▶ Exercise directions:
Restate word for word every line from the top of the data below down through the line that holds "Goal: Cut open".

# # #

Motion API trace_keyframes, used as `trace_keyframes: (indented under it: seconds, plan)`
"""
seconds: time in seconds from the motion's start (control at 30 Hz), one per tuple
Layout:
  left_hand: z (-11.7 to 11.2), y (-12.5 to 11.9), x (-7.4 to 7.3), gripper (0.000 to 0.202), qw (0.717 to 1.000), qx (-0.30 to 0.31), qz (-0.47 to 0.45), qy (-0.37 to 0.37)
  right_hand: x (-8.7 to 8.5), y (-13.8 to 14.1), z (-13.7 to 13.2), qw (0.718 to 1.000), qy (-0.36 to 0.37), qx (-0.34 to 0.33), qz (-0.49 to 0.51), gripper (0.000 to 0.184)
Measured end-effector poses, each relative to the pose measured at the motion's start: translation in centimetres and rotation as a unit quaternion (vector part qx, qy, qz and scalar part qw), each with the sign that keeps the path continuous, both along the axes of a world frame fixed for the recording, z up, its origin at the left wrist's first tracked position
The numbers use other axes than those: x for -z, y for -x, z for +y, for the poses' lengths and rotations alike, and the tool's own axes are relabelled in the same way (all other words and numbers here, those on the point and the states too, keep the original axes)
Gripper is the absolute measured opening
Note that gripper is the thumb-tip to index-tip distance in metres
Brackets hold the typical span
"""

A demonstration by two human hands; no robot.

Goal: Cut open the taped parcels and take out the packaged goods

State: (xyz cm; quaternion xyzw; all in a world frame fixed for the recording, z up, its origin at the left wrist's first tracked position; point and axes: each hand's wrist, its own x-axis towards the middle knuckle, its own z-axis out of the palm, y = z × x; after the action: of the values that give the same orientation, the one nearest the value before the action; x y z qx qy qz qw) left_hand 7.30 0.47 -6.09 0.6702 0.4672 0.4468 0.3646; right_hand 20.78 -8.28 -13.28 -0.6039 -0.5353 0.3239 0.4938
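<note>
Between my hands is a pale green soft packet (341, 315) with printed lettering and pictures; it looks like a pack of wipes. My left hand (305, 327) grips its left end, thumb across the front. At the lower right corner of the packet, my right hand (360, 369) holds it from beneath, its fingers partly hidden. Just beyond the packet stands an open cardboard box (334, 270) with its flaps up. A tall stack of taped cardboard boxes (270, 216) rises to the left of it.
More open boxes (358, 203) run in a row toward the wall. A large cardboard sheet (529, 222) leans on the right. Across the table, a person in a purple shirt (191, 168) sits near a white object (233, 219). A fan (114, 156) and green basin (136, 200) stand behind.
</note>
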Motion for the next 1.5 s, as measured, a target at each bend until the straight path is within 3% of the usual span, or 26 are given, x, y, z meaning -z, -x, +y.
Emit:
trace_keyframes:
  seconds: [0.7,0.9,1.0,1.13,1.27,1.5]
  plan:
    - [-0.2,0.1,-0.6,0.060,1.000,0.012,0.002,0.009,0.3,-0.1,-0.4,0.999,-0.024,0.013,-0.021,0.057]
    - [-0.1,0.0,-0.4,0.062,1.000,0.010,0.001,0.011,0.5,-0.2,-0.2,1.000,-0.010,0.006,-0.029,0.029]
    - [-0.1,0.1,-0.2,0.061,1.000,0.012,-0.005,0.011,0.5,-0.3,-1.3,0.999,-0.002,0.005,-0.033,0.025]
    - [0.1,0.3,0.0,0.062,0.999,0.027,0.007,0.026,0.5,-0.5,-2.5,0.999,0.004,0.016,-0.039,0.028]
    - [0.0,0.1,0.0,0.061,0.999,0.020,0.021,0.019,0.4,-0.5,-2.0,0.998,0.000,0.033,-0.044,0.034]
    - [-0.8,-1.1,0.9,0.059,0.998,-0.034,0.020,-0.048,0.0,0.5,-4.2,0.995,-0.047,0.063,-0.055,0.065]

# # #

▶ Written solution:
Motion API trace_keyframes, used as `trace_keyframes: (indented under it: seconds, plan)`
"""
seconds: time in seconds from the motion's start (control at 30 Hz), one per tuple
Layout:
  left_hand: z (-11.7 to 11.2), y (-12.5 to 11.9), x (-7.4 to 7.3), gripper (0.000 to 0.202), qw (0.717 to 1.000), qx (-0.30 to 0.31), qz (-0.47 to 0.45), qy (-0.37 to 0.37)
  right_hand: x (-8.7 to 8.5), y (-13.8 to 14.1), z (-13.7 to 13.2), qw (0.718 to 1.000), qy (-0.36 to 0.37), qx (-0.34 to 0.33), qz (-0.49 to 0.51), gripper (0.000 to 0.184)
Measured end-effector poses, each relative to the pose measured at the motion's start: translation in centimetres and rotation as a unit quaternion (vector part qx, qy, qz and scalar part qw), each with the sign that keeps the path continuous, both along the axes of a world frame fixed for the recording, z up, its origin at the left wrist's first tracked position
The numbers use other axes than those: x for -z, y for -x, z for +y, for the poses' lengths and rotations alike, and the tool's own axes are relabelled in the same way (all other words and numbers here, those on the point and the states too, keep the original axes)
Gripper is the absolute measured opening
Note that gripper is the thumb-tip to index-tip distance in metres
Brackets hold the typical span
"""

A demonstration by two human hands; no robot.

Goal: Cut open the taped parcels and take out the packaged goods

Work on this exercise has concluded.